__Problem to solve__. Output, word for word, every line from the line with "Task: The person" through the final line of the data below.

__Exercise data__.

━━━━━━━━━━

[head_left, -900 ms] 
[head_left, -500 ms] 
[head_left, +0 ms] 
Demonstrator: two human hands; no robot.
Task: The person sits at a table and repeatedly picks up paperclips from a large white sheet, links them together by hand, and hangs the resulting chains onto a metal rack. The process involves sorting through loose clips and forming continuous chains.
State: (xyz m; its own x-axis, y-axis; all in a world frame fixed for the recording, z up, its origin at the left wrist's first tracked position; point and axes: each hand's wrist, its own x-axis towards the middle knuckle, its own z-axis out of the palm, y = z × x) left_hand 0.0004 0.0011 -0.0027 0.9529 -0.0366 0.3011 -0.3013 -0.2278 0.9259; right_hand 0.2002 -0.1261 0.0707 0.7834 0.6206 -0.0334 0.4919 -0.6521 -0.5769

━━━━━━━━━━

__Worked solution__.
Task: The person sits at a table and repeatedly picks up paperclips from a large white sheet, links them together by hand, and hangs the resulting chains onto a metal rack. The process involves sorting through loose clips and forming continuous chains.
State: (xyz m; its own x-axis, y-axis; all in a world frame fixed for the recording, z up, its origin at the left wrist's first tracked position; point and axes: each hand's wrist, its own x-axis towards the middle knuckle, its own z-axis out of the palm, y = z × x) left_hand 0.0004 0.0011 -0.0027 0.9529 -0.0366 0.3011 -0.3013 -0.2278 0.9259; right_hand 0.2002 -0.1261 0.0707 0.7834 0.6206 -0.0334 0.4919 -0.6521 -0.5769

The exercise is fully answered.